We have recently had a kerfluffle; online publisher Substack has been criticized for publishing Nazis. Jonathan M. Katz at the Atlantic wrote about it at length, and a group of Substack authors wrote a letter asking Substack to get rid of the Nazis. Unfortunately, Substack is one of the few places on the internet where a freelance author can build a following and make money at it, so it’s hard for authors to walk away. Substack’s publisher responded with a letter defending the practice as free speech, which is just nonsense – Substack blocks plenty of authors, just not Nazis.
Publishing is a difficult business. I know of at least one major science fiction imprint which for many years relied partly on a dependable revenue source – an author who wrote bondage fantasies. But there are authors that one doesn’t take on, even if the money is good. What literary agent or booking agent would take on Nazis? The only publishers who publish Nazis are Nazi publishers.
Blogging sites like Substack, Medium, and Buttondown are in between newspapers and magazines and open social media sites. In a newspaper or magazine every piece of content is there because the publisher wants it to be there. In an open social media site, site members can put up whatever they want, subject to the site’s moderation provisions. On a blogging site authors can contribute what they want and it’s usually run. But there is no obligation on the part of the site management to take on all authors and the authors they take on reflect the views of the site management.
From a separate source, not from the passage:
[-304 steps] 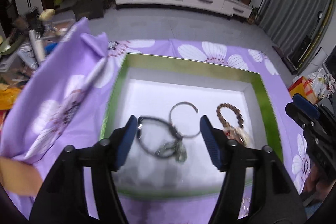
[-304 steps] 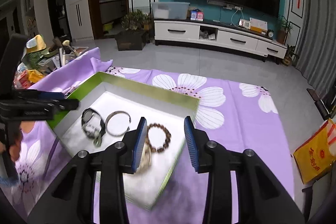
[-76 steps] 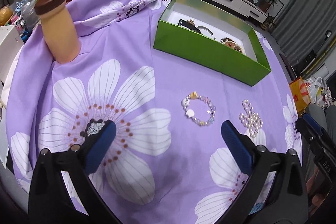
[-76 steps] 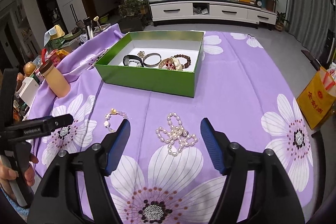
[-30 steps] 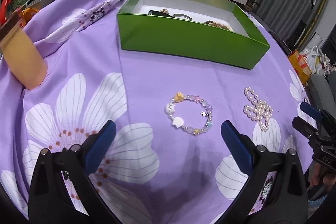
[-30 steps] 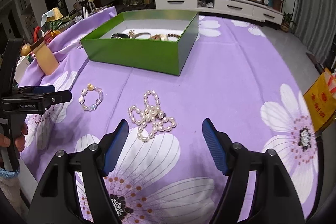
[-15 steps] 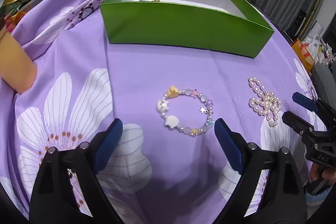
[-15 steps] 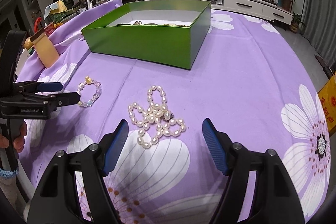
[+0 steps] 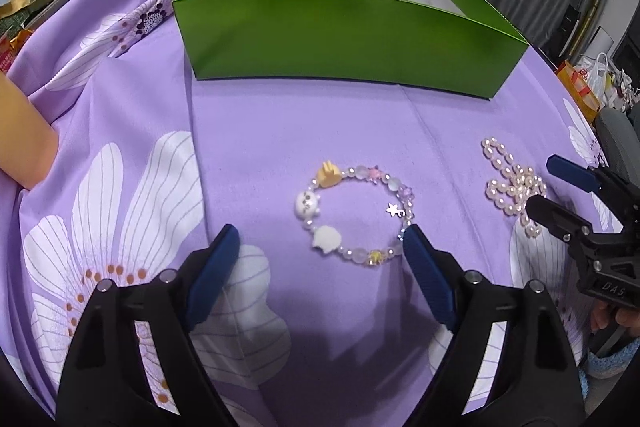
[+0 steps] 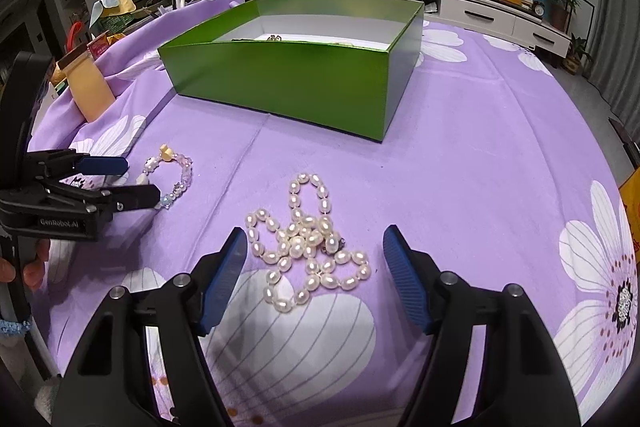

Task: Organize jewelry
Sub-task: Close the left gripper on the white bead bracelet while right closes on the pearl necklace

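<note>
A pastel bead bracelet with charms [image 9: 354, 215] lies flat on the purple flowered cloth, and my left gripper [image 9: 320, 239] stands open just over its near edge. A bunched pearl necklace [image 10: 306, 243] lies to its right, with my right gripper [image 10: 314, 239] open around its near side. The same pearl necklace [image 9: 514, 185] and right gripper [image 9: 548, 179] show at the right of the left wrist view. The bracelet [image 10: 172, 173] and left gripper [image 10: 128, 179] show at the left of the right wrist view. The green box [image 10: 280, 79] stands beyond both, its contents mostly hidden by its wall.
An orange bottle [image 10: 90, 87] stands on the cloth at the far left, beside cluttered items. The cloth is bunched up left of the green box [image 9: 344, 27]. A person's fingers [image 10: 32, 267] hold the left gripper's handle. A yellow bag [image 9: 578, 87] lies off the table's right.
Both grippers have come down and forward from over the box: the left onto the bracelet with its fingers narrowed, the right onto the pearls. Nothing on the cloth has moved.
</note>
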### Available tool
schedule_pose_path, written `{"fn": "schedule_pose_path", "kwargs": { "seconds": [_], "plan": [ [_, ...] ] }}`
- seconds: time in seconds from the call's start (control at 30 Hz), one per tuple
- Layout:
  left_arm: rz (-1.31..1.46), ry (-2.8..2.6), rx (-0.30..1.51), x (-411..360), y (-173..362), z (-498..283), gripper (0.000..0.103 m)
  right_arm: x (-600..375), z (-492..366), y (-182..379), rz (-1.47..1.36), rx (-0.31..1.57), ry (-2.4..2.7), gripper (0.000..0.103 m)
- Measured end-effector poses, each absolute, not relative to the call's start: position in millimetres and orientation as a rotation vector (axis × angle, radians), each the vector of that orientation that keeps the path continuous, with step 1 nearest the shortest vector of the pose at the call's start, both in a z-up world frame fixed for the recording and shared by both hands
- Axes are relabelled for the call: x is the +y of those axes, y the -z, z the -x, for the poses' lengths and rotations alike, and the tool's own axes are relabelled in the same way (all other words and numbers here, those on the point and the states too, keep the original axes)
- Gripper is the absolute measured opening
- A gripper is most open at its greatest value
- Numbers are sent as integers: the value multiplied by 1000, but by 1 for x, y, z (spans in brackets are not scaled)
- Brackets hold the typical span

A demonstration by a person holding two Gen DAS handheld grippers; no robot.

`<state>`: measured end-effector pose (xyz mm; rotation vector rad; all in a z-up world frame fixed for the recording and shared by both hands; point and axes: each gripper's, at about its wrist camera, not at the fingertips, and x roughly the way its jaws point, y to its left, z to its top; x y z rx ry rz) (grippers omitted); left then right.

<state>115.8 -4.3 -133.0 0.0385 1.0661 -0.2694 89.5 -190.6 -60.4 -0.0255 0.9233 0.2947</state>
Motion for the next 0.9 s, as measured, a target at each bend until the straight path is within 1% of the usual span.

I wouldn’t routinely read or subscribe to a publication that regularly publishes Nazis. I do not subscribe to The New York Times both because it has been for every foolish war of my lifetime and also because of what it routinely publishes; its coverage of Hilary Clinton (“But her emails…”) is a large part of why Donald Trump was elected President. I likewise do not subscribe to the The Washington Post. And yet The New York Times and The Washington Post also have the resources to fund serious reporting, and with the fall of journalism, this is increasingly rare.
I may never subscribe to any author’s Substack blog for the same reasons, and yet there are authors there who I would like to support. Free speech does not demand a print publisher to publish any garbage that comes along. It likewise does not require an electronic publisher to do so.